The beautiful city of Austin recently held its annual South by Southwest festival (SXSW). It’s a smorgasbord for all the senses and a playground for marketers, technologists, influencers, and thought leaders alike — pretty much anyone who’s interested in anything cool. It’s the place to be at this time of year.
Of course, as a marketer myself, I’ve kept tabs on the chatter surrounding the festival, interested to see what new “thing” has emerged that will shake up the industry. I’ve got to admit, nothing really stood out to me this year, despite the buzz surrounding the Meerkat live-streaming app. However, what unexpectedly piqued my interest was something I read in passing about a still relatively new-ish technology used to enhance the overall festival-goer experience.
So what is this technology I speak of? Beacons.
For those of you who don’t know what beacons are, here’s a simple description. They are little Bluetooth-enabled gadgets that “speak” to people’s phones and other smart devices, doing anything from pushing location-specific ads to users wherever they roam to giving people insight into who else is around them at all times. Yes, it sounds a little creepy, but the opportunity it presents to create truly immersive digital experiences is fascinating.
Media have suggested that this year’s festival was home to the world’s largest beacon installation ever, with over 1,000 beacons across 265 festival venues — with the specific purpose to help people more efficiently network with each other. In other words, via the conference app, attendees had a simple means to easily connect with anyone else around them, essentially tearing down the (virtual) walls between them. It was networking in its most extreme, direct, and guerilla-style form. That’s precisely what caught my attention.
For the sake of this discussion, let’s leave all privacy matters aside. It’s a big part of the “debate” surrounding beacons, but it’s not something I’ll deal with here. Instead, I’d like to think about the implications of technology like this with regard to bridging the real and digital worlds. It’s a transformative space that will ultimately shape how brands, media, and technology companies approach next-gen digital experiences.
I could see this trend move consumer culture in one of two directions.
First, it could drive people further into the mesmerizing depths of their phones, tablets, and computers, creating a digital-dependent environment that feels more “real” than the real world itself. This would be the end result of technology progressing on a dizzying continuum towards the promise of AI, providing solutions to our daily lives before we even have time to think about needing (or wanting) them. Not that I’m trying to insinuate fears of a dystopian future, but it’s relatively safe to say that there could be correlation between the sophistication of technology and our growing reliance on it.

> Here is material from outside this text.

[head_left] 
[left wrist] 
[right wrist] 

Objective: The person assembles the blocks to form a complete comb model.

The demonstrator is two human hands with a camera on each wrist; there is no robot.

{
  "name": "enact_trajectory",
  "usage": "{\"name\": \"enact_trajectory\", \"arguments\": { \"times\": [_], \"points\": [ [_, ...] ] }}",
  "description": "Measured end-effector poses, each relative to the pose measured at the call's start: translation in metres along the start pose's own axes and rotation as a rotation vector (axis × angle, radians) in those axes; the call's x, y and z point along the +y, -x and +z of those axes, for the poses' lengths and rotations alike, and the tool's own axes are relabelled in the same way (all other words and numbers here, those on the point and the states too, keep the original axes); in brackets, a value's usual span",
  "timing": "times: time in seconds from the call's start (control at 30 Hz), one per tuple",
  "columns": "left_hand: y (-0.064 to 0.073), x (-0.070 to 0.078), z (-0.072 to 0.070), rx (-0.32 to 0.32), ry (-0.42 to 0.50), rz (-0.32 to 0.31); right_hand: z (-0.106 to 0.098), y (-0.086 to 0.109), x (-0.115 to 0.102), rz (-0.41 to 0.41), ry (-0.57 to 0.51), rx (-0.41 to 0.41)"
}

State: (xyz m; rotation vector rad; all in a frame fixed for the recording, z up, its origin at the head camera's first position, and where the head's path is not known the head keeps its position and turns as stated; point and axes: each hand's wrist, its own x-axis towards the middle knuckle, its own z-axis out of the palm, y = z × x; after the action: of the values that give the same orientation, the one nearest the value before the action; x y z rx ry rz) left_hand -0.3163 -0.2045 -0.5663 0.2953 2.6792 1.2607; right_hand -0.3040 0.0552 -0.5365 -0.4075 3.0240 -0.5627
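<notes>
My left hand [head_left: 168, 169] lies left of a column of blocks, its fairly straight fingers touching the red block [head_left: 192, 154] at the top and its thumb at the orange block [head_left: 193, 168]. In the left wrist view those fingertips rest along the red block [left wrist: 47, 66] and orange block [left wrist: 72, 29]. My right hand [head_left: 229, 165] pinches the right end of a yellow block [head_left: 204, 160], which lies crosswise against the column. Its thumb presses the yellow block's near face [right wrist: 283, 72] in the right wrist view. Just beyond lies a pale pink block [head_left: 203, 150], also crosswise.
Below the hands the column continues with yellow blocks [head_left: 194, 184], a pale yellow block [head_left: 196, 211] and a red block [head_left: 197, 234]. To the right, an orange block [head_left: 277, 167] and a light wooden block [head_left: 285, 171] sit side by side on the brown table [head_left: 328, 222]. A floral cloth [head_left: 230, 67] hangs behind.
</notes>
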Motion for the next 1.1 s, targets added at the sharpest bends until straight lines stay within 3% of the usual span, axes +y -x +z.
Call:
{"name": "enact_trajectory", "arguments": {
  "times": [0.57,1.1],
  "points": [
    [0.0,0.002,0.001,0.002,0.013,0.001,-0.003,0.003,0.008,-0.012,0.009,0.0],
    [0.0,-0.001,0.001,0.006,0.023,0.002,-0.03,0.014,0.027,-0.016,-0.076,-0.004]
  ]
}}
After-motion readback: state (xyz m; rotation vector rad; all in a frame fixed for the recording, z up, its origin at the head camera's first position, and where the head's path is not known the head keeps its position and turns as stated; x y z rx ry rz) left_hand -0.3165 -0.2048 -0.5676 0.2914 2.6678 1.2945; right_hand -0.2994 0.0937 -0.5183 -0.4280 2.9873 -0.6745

Secondly, I could conceivably see this being a variation on the theme above, but one that’s generally much less invasive. As opposed to plunging us deeper into our devices, the growth and prevalence of seamless technologies à la beacons could became so pervasive in our lives that we barely even notice our use of technology any more. It’s a move towards “wrap around” digital experiences that are so embedded in our daily interactions, the line between where “digital” starts and stops essentially becomes blurred. And while this may sound like a passive approach for embracing technology, one that could shatter the digital-real divide, it’s really more about acknowledging its existence and accepting it as the (soon to be) status quo.
Either way, it’s safe to say that the years ahead will be full of surprises!
So why did this catch my attention among everything else at SXSW? Because sometimes it’s what’s happening in the background that has the potential to make the greatest impact down the road. And while the “world’s largest” installation of beacons at SXSW is news in and of itself, I think we would all be remiss if we didn’t see the bigger picture: that beacons, and the underlying technology that makes them tick, have the unique potential to challenge, change, andchampion how we will eventually interact with both technology and the “real” world around us. That, my friends, is an exciting proposition.